Sigmar Gabriel hält Vorlesung an der Uni Bonn: Der ehemalige Bundesaußenminister Sigmar Gabriel hat eine gemeinsame europäische Syrien-Strategie angemahnt. "Es ist eine wahre Herkulesaufgabe, die Europa da zu bewältigen hat", sagte der SPD-Politiker am Montag in einer Vorlesung an der Universität Bonn. Er kritisierte, dass Europa zuletzt wieder ohne gemeinsame Linie agiert habe: Frankreich und Großbritannien hätten sich mit den USA an den Militärschlägen beteiligt, Deutschland und andere europäische Länder hätten sich zurückgehalten. "Diese Spaltung ist wirklich gefährlich, weil sie andere Mächte dazu ermuntert, uns zu testen", sagte Gabriel.

Der vor einem Monat aus dem Amt geschiedene Ex-Minister sprach über das Thema "Deutschland in einer unbequeme(re)n Welt". Er hatte sich noch als Außenminister bereiterklärt, in diesem Sommersemester ehrenamtlich einen Lehrauftrag an der Traditionsuni zu übernehmen. Auch die ehemaligen Bundespräsidenten Joachim Gauck und Christian Wulff, Ex-Finanzminister Peer Steinbrück und der frühere Außenminister Joschka Fischer waren nach dem Ende ihrer politischen Laufbahn als Gastdozenten aktiv geworden.

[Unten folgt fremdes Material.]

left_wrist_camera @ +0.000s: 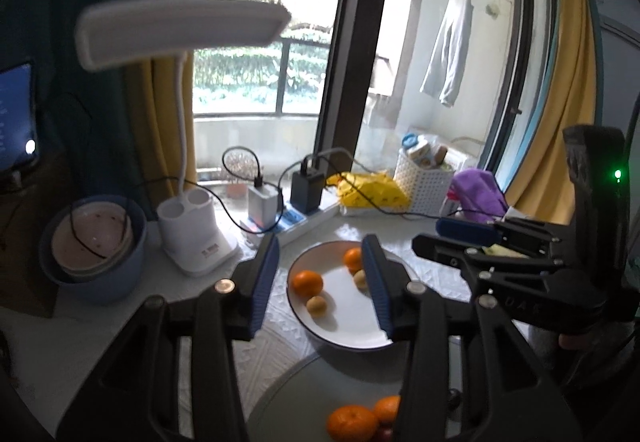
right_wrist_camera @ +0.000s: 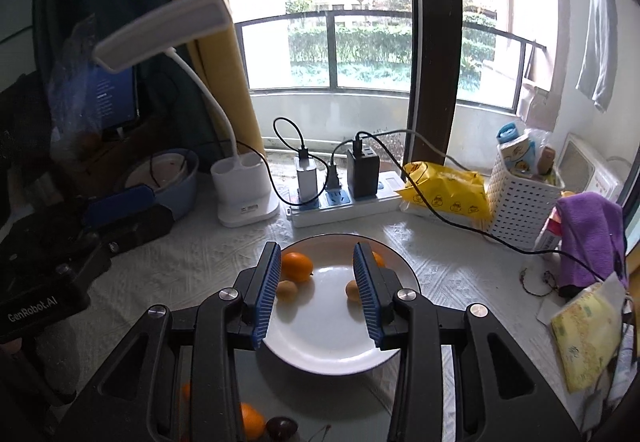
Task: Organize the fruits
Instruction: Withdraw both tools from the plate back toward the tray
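Observation:
A white plate (left_wrist_camera: 352, 338) (right_wrist_camera: 320, 346) holds two oranges and two small yellow-brown fruits. One orange (left_wrist_camera: 307, 283) (right_wrist_camera: 296, 266) and a small fruit (left_wrist_camera: 316, 306) (right_wrist_camera: 287, 288) lie at the left; another orange (left_wrist_camera: 353, 259) and small fruit (right_wrist_camera: 352, 290) at the right. My left gripper (left_wrist_camera: 324, 286) is open and empty above the plate. My right gripper (right_wrist_camera: 316, 290) is open and empty above it too, and shows at the right in the left wrist view (left_wrist_camera: 464, 230). A grey round tray (left_wrist_camera: 304, 402) nearer me holds oranges (left_wrist_camera: 352, 422) (right_wrist_camera: 252, 420) and a dark fruit (right_wrist_camera: 281, 428).
A white desk lamp (right_wrist_camera: 244, 193), a power strip with chargers (right_wrist_camera: 344, 201), a yellow packet (right_wrist_camera: 444, 189), a white basket (right_wrist_camera: 520, 201) and a purple cloth (right_wrist_camera: 592, 238) stand behind the plate. A blue bowl with dishes (left_wrist_camera: 96, 254) sits at the left.

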Demonstrator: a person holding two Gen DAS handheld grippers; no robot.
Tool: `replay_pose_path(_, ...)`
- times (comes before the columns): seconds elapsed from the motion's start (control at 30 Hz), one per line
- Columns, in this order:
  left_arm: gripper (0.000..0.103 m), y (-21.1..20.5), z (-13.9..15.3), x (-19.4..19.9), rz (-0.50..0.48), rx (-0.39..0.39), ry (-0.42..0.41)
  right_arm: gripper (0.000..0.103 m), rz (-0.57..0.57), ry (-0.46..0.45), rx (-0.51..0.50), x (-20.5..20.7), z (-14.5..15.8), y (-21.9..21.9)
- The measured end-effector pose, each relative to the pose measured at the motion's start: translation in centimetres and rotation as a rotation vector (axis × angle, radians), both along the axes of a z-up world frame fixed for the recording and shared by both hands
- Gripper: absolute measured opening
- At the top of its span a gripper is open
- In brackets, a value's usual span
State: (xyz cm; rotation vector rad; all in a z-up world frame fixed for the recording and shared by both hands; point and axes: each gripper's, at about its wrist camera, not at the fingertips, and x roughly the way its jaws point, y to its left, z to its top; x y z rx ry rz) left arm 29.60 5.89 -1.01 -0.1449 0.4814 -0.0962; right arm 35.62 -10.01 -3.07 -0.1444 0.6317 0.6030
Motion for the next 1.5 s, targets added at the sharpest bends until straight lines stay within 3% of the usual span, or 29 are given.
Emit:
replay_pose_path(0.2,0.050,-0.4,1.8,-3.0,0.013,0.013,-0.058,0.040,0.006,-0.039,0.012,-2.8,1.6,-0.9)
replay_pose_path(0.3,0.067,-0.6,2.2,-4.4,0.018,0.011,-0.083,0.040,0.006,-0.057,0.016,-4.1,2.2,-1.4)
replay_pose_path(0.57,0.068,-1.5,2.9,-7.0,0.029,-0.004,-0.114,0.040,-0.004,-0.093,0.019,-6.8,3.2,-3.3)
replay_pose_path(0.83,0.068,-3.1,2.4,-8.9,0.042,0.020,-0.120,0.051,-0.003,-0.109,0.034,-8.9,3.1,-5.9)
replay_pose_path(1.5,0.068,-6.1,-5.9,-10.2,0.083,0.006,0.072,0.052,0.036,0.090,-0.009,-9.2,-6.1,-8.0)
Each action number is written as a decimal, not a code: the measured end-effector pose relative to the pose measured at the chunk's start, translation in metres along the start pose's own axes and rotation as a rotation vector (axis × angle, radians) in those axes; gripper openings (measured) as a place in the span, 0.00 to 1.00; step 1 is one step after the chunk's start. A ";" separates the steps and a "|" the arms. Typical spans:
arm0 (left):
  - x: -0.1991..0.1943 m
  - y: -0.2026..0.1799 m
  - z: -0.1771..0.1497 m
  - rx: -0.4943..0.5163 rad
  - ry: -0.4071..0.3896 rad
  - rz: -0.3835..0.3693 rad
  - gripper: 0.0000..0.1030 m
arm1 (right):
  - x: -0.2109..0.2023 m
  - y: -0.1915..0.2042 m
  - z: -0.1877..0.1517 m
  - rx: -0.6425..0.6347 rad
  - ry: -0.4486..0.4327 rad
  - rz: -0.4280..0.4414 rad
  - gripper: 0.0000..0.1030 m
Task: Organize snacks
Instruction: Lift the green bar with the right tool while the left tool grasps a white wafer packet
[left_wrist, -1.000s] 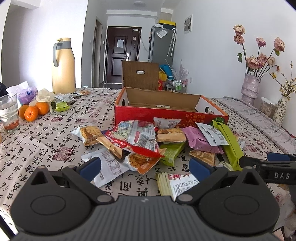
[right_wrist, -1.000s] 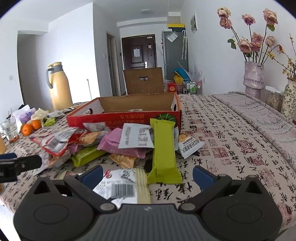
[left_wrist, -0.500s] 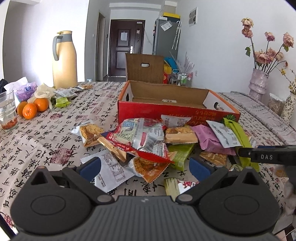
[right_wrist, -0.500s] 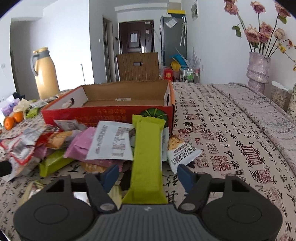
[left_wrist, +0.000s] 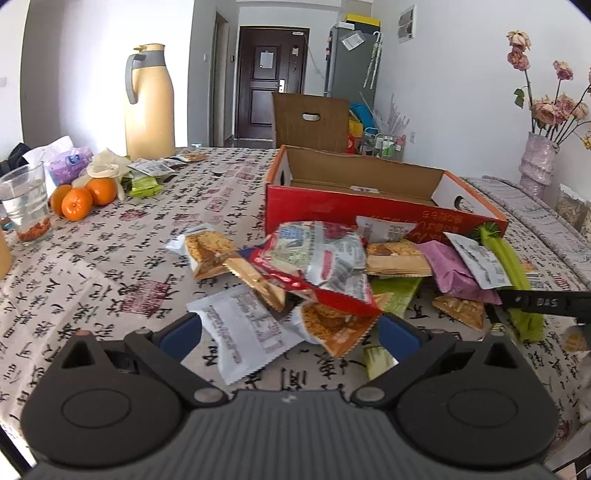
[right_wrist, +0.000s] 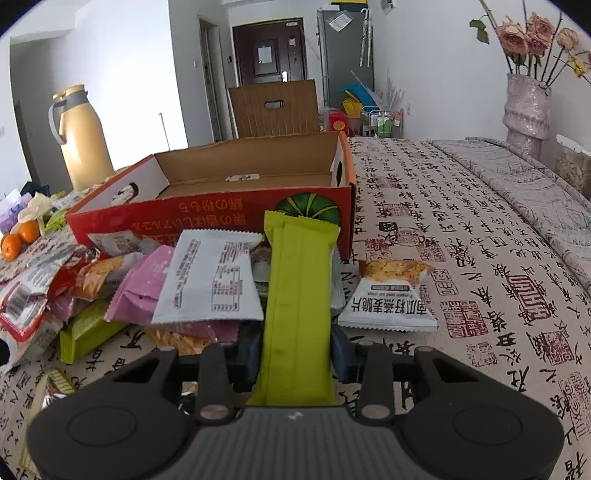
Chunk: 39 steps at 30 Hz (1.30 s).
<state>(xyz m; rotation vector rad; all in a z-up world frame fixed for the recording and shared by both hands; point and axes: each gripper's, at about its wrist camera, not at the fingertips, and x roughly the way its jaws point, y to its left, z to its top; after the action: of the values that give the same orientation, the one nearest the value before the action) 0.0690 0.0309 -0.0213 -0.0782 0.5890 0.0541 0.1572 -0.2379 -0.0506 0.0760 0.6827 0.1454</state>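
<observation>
Closing on the long green snack bar (right_wrist: 297, 317), the right claw (right_wrist: 295, 354) has just been narrowing, its pads now at the wrapper's two long edges near the close end; the bar's long axis runs straight ahead toward the red cardboard box (right_wrist: 207, 218), its far end against the box wall; the claw tilts down toward the surface (right_wrist: 461, 236); the left claw (left_wrist: 290, 332) hangs wide open, empty, over the snack pile (left_wrist: 325, 266).

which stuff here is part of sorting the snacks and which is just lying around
Part of the job:
- long lime-green snack bar, right gripper jaws just closing on it
- heap of foil snack packets
- open red cardboard box
- left gripper, open

Just lying about:
- cream thermos jug
- oranges
- water glass
- pink flower vase
</observation>
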 end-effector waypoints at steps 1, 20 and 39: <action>0.000 0.002 0.001 -0.001 0.001 0.007 1.00 | -0.002 0.000 0.000 0.004 -0.012 -0.002 0.34; 0.016 0.046 0.014 -0.025 0.063 0.135 1.00 | -0.042 -0.012 -0.006 0.052 -0.130 -0.058 0.34; 0.056 0.043 0.019 -0.052 0.133 0.111 0.91 | -0.045 -0.008 -0.013 0.063 -0.120 -0.110 0.34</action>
<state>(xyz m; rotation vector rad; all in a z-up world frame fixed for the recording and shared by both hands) 0.1230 0.0774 -0.0397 -0.0997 0.7247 0.1728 0.1155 -0.2529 -0.0332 0.1071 0.5701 0.0136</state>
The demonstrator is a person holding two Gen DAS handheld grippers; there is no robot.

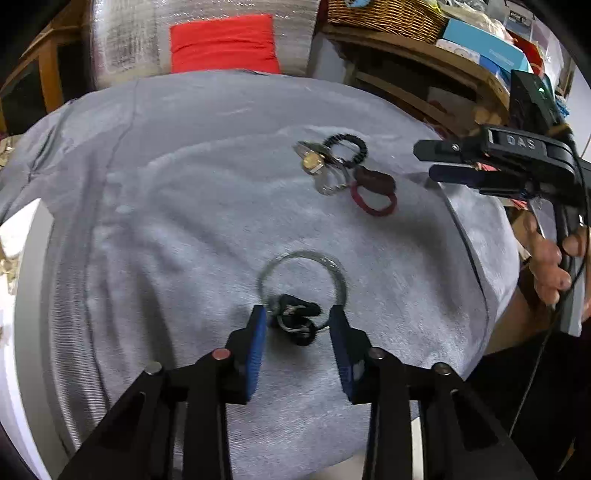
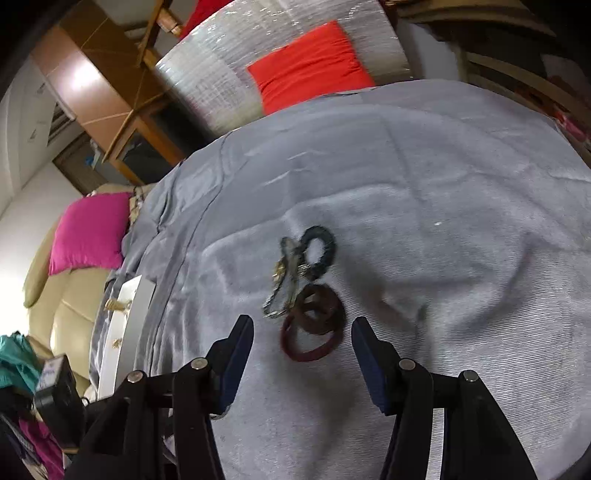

Wie der "Focus" berichtet, waren bereits zu Beginn der Vorlesung herumfliegende Flugblätter in den vorderen Reihen des Hörsaals zu sehen. Der SPD-Politiker bemerkte anschließend das aufgehängte Plakat und sagte dazu: "Sie müssen sich jetzt umdrehen, die hängen da ein Plakat zu Israel auf. Wenn sie sich das nicht anschauen, sind die enttäuscht." Viele der Studenten reagierten amüsiert, Andere äußerten Unmut. Auf dem aufgehängten Plakat stand "Gegen Iran-Siggi. Für Israel."

 


Der passende Kontext zum Plakat, ist Gabriels Iran-Besuch als Wirtschaftsminister, der für Kritik gesorgt hatte. Doch Gabriel hatte noch Weiteres zu sagen: "Es gibt wenige Länder, zu denen ich so ein enges Verhältnis wie zu Israel habe." Zudem verwies er auf seinen verstorbenen Vater, der bis zu seinem Tod ein "überzeugter Nationalsozialist" gewesen sei und auf die Familie seiner älteren Tochter, in der es ein Auschwitz-Opfer gebe.